[What you are asked to do] Only lines with the word "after" belong in the answer; copy them from the records below.

Data excerpts:

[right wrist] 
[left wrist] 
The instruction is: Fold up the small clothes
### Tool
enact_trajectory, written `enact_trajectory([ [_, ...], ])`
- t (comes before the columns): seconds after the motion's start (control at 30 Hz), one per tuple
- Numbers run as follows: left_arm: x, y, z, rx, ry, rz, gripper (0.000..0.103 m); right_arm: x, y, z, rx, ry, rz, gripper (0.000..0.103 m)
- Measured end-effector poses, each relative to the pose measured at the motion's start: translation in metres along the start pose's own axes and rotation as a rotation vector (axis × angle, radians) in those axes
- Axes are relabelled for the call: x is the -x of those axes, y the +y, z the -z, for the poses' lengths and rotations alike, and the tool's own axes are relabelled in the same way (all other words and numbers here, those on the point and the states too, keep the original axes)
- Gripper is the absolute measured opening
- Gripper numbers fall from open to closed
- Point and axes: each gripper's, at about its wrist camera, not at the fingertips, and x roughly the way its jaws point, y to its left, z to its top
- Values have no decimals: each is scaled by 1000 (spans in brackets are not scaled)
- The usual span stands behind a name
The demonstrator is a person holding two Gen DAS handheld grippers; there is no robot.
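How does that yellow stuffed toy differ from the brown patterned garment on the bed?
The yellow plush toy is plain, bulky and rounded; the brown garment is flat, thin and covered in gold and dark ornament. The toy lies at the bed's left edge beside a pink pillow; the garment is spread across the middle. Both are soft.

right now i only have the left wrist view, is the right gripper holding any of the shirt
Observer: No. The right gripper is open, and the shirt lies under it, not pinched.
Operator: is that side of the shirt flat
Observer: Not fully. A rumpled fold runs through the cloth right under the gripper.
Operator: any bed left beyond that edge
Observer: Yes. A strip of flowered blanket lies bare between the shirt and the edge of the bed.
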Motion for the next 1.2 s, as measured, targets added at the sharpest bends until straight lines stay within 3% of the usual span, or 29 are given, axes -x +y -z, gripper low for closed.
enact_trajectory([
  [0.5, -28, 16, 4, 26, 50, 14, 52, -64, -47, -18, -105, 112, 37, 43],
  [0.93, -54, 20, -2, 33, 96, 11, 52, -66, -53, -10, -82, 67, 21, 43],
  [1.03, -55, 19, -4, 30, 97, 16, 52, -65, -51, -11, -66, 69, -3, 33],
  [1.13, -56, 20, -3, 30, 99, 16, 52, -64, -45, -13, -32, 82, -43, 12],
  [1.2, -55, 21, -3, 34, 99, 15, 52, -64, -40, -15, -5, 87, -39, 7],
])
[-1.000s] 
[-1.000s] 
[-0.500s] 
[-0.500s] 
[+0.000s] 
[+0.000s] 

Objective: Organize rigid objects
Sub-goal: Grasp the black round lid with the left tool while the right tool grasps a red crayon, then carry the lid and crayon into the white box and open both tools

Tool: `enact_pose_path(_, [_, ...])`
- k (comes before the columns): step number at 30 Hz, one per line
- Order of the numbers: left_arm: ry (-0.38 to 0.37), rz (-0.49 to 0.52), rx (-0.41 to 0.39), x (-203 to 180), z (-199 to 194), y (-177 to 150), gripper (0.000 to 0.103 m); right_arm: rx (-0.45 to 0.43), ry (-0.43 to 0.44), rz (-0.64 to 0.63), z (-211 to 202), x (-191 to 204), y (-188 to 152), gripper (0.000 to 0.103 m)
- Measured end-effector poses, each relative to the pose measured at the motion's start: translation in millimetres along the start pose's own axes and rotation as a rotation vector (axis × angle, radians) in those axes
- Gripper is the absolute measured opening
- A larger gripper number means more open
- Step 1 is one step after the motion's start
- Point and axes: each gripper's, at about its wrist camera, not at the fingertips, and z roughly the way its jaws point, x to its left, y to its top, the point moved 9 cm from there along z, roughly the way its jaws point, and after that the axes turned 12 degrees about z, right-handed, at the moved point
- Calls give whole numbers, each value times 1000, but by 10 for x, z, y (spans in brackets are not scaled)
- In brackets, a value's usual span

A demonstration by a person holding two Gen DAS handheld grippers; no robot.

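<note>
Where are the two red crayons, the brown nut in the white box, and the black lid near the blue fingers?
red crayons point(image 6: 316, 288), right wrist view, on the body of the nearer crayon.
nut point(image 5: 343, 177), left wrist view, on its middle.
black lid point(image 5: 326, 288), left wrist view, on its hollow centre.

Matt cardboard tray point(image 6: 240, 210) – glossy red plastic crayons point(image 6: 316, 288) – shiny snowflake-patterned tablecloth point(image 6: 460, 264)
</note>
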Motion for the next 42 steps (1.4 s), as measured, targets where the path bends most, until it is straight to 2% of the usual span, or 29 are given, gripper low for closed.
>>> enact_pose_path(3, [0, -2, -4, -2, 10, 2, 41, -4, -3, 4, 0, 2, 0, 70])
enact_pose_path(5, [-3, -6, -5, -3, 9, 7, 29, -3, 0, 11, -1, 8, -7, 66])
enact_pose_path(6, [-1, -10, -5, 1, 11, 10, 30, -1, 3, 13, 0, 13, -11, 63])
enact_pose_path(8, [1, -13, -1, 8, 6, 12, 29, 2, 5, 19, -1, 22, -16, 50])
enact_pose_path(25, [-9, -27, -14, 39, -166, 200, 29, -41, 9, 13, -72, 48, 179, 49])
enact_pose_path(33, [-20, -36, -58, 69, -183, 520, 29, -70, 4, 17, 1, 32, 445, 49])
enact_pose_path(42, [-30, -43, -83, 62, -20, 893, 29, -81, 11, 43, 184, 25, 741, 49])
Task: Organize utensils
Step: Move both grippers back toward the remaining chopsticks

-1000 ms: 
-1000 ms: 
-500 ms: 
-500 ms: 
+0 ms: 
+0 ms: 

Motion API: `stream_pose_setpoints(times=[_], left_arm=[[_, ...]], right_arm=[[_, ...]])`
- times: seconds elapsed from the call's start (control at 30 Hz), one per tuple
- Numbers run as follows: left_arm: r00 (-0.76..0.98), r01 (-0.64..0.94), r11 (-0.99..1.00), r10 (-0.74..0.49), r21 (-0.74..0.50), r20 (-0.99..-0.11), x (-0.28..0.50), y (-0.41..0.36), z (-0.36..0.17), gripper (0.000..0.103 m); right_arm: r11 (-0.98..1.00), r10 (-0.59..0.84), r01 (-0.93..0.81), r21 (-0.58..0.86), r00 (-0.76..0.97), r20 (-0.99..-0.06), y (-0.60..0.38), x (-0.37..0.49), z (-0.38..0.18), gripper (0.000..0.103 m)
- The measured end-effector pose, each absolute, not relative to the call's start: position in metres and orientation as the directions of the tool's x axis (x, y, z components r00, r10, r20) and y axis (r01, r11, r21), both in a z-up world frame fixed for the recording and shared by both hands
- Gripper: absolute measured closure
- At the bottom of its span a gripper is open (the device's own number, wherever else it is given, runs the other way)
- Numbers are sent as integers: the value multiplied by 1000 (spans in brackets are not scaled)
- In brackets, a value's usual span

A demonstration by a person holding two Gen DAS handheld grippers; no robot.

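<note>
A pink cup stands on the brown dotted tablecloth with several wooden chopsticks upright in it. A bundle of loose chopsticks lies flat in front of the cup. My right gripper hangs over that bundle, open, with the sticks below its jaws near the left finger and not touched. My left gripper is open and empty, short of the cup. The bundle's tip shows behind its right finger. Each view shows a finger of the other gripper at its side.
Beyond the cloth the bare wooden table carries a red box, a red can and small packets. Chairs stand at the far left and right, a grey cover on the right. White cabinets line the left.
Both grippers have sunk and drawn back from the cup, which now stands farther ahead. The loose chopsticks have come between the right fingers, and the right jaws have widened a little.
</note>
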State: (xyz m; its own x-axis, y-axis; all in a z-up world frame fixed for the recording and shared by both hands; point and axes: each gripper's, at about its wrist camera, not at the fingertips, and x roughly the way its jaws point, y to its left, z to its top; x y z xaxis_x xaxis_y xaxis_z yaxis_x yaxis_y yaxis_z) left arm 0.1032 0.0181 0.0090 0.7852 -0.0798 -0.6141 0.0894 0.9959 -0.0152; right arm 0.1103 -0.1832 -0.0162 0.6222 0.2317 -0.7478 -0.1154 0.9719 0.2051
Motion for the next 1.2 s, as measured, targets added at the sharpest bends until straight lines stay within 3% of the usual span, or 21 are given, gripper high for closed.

[Solution for this problem]
- t (comes before the columns): seconds after the motion's start (control at 30 Hz), one per tuple
- Step 1 is one step after the motion's start
- Point and axes: each gripper's, at about its wrist camera, not at the fingertips, and z roughly the way its jaws point, x to its left, y to its top, the point moved 9 cm from there along z, roughly the way its jaws point, and after that the axes turned 12 degrees about z, right-handed, at the moved point

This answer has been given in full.